## TASK DESCRIPTION
Would you restate the entries below exactly, keeping every line?

## SOURCE MATERIAL

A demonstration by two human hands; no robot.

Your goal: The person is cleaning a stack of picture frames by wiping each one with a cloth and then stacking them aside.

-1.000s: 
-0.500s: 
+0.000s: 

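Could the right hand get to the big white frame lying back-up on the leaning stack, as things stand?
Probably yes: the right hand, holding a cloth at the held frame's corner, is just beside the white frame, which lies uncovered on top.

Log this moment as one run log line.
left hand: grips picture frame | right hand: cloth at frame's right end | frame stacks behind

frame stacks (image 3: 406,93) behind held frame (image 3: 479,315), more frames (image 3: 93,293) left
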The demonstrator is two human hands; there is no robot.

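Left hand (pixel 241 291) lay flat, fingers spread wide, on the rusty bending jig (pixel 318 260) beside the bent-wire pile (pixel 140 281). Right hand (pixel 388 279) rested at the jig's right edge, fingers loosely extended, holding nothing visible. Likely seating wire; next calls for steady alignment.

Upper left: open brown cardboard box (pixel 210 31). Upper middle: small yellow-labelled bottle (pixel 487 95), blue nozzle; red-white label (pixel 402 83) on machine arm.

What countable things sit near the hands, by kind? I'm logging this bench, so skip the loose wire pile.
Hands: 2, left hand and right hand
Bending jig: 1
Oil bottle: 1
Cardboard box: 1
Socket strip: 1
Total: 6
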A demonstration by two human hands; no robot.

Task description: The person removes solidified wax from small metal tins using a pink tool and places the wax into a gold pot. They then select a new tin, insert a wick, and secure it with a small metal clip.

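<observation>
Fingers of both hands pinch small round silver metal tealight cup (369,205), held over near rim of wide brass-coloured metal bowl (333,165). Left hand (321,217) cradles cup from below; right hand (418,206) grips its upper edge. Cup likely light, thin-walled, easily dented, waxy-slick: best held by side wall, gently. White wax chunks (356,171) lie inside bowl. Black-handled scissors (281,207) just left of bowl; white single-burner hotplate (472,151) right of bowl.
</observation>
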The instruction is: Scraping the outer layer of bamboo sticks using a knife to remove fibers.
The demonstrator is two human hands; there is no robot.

## EXPECTED ANSWER
A demonstration by two human hands; no robot.

Your goal: The person is cleaning a stack of picture frames by wiping each one with a cloth and then stacking them aside.

-1.000s: 
-0.500s: 
+0.000s: 

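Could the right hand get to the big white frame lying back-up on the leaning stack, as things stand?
Probably yes: the right hand, holding a cloth at the held frame's corner, is just beside the white frame, which lies uncovered on top.

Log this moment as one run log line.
left hand: grips picture frame | right hand: cloth at frame's right end | frame stacks behind

frame stacks (image 3: 406,93) behind held frame (image 3: 479,315), more frames (image 3: 93,293) left
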The demonstrator is two human hands; there is no robot.

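Left hand (pixel 241 291) lay flat, fingers spread wide, on the rusty bending jig (pixel 318 260) beside the bent-wire pile (pixel 140 281). Right hand (pixel 388 279) rested at the jig's right edge, fingers loosely extended, holding nothing visible. Likely seating wire; next calls for steady alignment.

Upper left: open brown cardboard box (pixel 210 31). Upper middle: small yellow-labelled bottle (pixel 487 95), blue nozzle; red-white label (pixel 402 83) on machine arm.

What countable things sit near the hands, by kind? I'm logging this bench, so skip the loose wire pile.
Hands: 2, left hand and right hand
Bending jig: 1
Oil bottle: 1
Cardboard box: 1
Socket strip: 1
Total: 6
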A demonstration by two human hands; no robot.

Task description: The person removes solidified wax from small metal tins using a pink tool and places the wax into a gold pot. They then select a new tin, insert a wick, and secure it with a small metal clip.

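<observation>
Fingers of both hands pinch small round silver metal tealight cup (369,205), held over near rim of wide brass-coloured metal bowl (333,165). Left hand (321,217) cradles cup from below; right hand (418,206) grips its upper edge. Cup likely light, thin-walled, easily dented, waxy-slick: best held by side wall, gently. White wax chunks (356,171) lie inside bowl. Black-handled scissors (281,207) just left of bowl; white single-burner hotplate (472,151) right of bowl.
</observation>
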The instruction is: Scraping the outer layer of bamboo sticks using a knife to remove fibers.
The demonstrator is two human hands; there is no robot.

Nothing remains to be written for this exercise.